Jeff Meyerson: [00:10:33.23] You mentioned the top layer and the bottom layer – these are opposite sides of where Alluxio sits in the stack. Alluxio is typically going to sit somewhere in the stack where below it you have HDFS, S3, GlusterFS or all these other types of typical data storage. Alluxio is this layer between that layer and the higher level frameworks, like Spark, MapReduce, Flink, or these other types of data processing frameworks.
In order to get a finer idea of how Alluxio improves things – just in case listeners don’t quite understand some of the context, talk about how some data science job, or some multi-step job where you have multiple steps of Spark, or a Spark and then a MapReduce job working in conjunction, and how that would work prior to Alluxio being in the Hadoop stack, and how it would work after Alluxio is involved.
Haoyuan Li: [00:11:54.25] That’s a great point. We call ourselves a memory-centric virtual distributed storage. Without Alluxio, these different jobs – they all interact with another storage system. Normally, people need to move the data from different places/storage systems into one single storage system. Different jobs then interact with that single storage system. In this interaction, there are different jobs in the user’s environment; the jobs could be written in one framework, or they could be written in multiple frameworks. When they need to share the data, they have to read and write through a storage, such as Amazon S3, HDFS, or EMC NetApp Storage, and this sharing process is slow.
[00:12:57.12] The ETL process from different storages into this one single storage is slow, as well as complicated and time-consuming.
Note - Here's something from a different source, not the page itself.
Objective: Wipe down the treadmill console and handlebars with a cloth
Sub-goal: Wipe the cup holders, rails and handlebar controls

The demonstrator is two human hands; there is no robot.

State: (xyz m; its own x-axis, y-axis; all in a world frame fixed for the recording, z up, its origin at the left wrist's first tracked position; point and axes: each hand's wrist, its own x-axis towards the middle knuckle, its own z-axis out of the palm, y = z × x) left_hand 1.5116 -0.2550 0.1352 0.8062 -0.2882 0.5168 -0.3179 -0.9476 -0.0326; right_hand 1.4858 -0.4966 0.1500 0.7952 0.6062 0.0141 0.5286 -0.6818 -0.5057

If you put Alluxio between the computation frameworks, as well as the different storage systems, it will present a unified namespace to our upper layer (Spark, MapReduce Flink, Presto). We can suddenly access the data from different storage systems. In the meantime, because we have this memory-centric architecture, the framework has a very high bandwidth; we provide a very high bandwidth for the upper layer to interact with the data stored in our space.
[00:13:53.23] We first of all remove this costly ETL process, and in the meantime, we provide a very high throughput to our upper layer to interact with the data. We make it so that different application jobs, potentially written in different computation frameworks, to be able to share the data very efficiently, at a high performance. That’s how things are different with us.
Jeff Meyerson: [00:14:28.27] Talk more about the API or the FileSystem protocol that you use to present this unified namespace to different frameworks.
Haoyuan Li: [00:14:44.22] We pull up different API’s for people to access data from us. We have a native FileSystem API; it’s a Java-like FileSystem API. Any framework or any application can interact with Alluxio using our native FileSystem API. That provides the best performance, as well. On top of that, we also build other API’s. For example, we have a Hadoop-compatible FileSystem API. That means that any application/framework, as long as it can work with the Hadoop FileSystem API, they can work with us transparently, without any code change. That’s the second example.
[00:15:35.07] The third example – actually from Alluxio 1.0 release we have a FUSE API, as well. It’s a joint work between us and IBM. With a FUSE API, we enable much larger/wider applications to be able to interact and access data from us. What’s more interesting is that we also pull out an alpha version of the key/value API in the 1.0 release. That means that people can also use key/value interface to interact with Alluxio from 1.0. We are working with very big trial users to improve this feature along the way.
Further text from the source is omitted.